## Aim of the exercise
Begin at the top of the listing below. Write each line out exactly, ending with the line that holds "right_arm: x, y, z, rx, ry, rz".

## Data records
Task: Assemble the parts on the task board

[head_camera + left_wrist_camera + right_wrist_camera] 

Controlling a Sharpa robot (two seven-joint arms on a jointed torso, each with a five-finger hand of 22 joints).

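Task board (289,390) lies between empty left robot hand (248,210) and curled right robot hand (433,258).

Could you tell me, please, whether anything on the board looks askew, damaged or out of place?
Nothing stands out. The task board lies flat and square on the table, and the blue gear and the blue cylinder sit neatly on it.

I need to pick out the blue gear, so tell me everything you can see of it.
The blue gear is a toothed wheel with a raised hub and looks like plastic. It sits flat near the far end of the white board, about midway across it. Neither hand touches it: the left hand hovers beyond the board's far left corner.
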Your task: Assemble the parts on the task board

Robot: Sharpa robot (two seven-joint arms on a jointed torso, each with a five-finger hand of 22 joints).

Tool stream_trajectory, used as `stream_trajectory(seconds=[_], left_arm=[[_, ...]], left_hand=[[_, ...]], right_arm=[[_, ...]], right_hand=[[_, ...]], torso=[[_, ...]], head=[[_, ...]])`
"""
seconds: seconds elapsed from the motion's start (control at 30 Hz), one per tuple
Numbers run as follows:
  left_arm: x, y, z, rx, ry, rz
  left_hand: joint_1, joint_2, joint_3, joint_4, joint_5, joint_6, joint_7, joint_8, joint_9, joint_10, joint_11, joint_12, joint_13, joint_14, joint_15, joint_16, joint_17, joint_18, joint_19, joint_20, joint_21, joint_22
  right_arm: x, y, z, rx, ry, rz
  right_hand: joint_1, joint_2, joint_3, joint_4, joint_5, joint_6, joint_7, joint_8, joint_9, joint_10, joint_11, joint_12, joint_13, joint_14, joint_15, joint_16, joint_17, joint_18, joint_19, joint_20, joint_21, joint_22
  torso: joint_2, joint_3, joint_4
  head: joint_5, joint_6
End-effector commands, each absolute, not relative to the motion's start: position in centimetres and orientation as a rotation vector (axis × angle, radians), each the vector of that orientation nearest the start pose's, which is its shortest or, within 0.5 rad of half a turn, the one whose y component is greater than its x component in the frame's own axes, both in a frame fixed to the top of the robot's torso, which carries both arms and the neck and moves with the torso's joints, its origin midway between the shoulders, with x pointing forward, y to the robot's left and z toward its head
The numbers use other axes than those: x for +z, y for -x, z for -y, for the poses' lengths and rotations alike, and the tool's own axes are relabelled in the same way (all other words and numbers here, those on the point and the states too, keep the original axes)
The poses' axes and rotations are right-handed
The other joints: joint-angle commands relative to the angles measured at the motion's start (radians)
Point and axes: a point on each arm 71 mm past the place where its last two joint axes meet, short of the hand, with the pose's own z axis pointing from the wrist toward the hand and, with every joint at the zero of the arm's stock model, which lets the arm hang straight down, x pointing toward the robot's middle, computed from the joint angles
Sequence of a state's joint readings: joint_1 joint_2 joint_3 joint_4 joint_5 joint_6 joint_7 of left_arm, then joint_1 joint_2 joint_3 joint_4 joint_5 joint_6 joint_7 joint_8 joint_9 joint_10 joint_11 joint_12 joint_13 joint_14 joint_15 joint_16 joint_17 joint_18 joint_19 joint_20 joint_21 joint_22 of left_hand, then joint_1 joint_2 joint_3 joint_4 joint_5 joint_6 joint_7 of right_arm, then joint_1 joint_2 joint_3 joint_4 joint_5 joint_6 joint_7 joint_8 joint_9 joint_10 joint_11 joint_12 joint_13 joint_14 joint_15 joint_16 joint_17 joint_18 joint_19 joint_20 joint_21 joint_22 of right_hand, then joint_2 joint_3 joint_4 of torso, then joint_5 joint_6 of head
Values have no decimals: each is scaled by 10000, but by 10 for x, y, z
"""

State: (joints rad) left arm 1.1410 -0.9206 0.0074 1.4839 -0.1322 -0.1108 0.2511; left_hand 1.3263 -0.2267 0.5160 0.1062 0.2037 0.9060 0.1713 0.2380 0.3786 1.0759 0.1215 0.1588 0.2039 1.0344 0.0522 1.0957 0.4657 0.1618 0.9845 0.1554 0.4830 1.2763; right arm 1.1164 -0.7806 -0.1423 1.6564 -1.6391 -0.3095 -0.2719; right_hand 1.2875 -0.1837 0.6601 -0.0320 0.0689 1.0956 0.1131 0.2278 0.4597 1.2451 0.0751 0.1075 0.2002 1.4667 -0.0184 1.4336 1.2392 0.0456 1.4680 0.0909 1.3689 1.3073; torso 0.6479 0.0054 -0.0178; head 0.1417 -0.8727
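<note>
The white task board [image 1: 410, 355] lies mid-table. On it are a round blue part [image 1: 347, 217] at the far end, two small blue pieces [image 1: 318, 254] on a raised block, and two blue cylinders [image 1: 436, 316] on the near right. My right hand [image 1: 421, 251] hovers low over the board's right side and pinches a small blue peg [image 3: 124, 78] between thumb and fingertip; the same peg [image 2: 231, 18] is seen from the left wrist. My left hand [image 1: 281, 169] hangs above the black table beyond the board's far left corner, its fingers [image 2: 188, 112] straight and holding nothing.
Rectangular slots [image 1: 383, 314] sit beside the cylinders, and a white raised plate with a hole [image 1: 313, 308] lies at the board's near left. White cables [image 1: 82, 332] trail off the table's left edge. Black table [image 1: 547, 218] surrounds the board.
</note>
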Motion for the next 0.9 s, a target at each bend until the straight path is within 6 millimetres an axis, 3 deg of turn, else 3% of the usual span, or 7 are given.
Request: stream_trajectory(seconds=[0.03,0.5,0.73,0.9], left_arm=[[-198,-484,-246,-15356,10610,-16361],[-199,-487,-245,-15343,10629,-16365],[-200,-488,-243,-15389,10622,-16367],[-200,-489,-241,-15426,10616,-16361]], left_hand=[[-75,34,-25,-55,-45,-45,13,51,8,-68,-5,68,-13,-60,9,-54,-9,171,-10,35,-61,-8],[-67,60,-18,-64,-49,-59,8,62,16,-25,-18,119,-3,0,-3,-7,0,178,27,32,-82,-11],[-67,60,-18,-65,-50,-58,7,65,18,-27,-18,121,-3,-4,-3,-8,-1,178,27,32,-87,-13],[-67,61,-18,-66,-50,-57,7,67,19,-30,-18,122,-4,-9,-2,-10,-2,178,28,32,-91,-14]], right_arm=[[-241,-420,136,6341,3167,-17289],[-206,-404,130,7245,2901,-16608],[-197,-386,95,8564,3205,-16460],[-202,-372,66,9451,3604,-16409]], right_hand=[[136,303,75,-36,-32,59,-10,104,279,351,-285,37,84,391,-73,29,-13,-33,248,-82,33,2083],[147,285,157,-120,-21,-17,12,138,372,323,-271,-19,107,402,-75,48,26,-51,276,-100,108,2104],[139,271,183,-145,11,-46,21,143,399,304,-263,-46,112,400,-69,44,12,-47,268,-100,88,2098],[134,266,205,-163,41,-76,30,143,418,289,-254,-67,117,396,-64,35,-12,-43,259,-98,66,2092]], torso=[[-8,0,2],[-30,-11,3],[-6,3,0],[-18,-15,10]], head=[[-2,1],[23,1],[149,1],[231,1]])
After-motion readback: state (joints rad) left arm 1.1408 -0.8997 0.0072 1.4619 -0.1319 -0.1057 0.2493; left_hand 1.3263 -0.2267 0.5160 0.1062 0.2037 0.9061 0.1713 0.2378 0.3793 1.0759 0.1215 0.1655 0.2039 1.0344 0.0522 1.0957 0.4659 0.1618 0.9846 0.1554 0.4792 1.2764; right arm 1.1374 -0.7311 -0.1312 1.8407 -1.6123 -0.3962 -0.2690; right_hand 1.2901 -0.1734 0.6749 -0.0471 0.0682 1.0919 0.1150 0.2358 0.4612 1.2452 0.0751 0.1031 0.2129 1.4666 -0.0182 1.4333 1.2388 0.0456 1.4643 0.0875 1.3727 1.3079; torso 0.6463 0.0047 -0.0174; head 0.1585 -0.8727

## Exercise result
Task: Assemble the parts on the task board

[head_camera + left_wrist_camera + right_wrist_camera] 

Controlling a Sharpa robot (two seven-joint arms on a jointed torso, each with a five-finger hand of 22 joints).

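Task board (289,390) lies between empty left robot hand (248,210) and curled right robot hand (433,258).

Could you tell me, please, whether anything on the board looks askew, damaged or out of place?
Nothing stands out. The task board lies flat and square on the table, and the blue gear and the blue cylinder sit neatly on it.

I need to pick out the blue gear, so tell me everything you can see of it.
The blue gear is a toothed wheel with a raised hub and looks like plastic. It sits flat near the far end of the white board, about midway across it. Neither hand touches it: the left hand hovers beyond the board's far left corner.
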Your task: Assemble the parts on the task board

Robot: Sharpa robot (two seven-joint arms on a jointed torso, each with a five-finger hand of 22 joints).

Tool stream_trajectory, used as `stream_trajectory(seconds=[_], left_arm=[[_, ...]], left_hand=[[_, ...]], right_arm=[[_, ...]], right_hand=[[_, ...]], torso=[[_, ...]], head=[[_, ...]])`
"""
seconds: seconds elapsed from the motion's start (control at 30 Hz), one per tuple
Numbers run as follows:
  left_arm: x, y, z, rx, ry, rz
  left_hand: joint_1, joint_2, joint_3, joint_4, joint_5, joint_6, joint_7, joint_8, joint_9, joint_10, joint_11, joint_12, joint_13, joint_14, joint_15, joint_16, joint_17, joint_18, joint_19, joint_20, joint_21, joint_22
  right_arm: x, y, z, rx, ry, rz

There is nothing else to this exercise.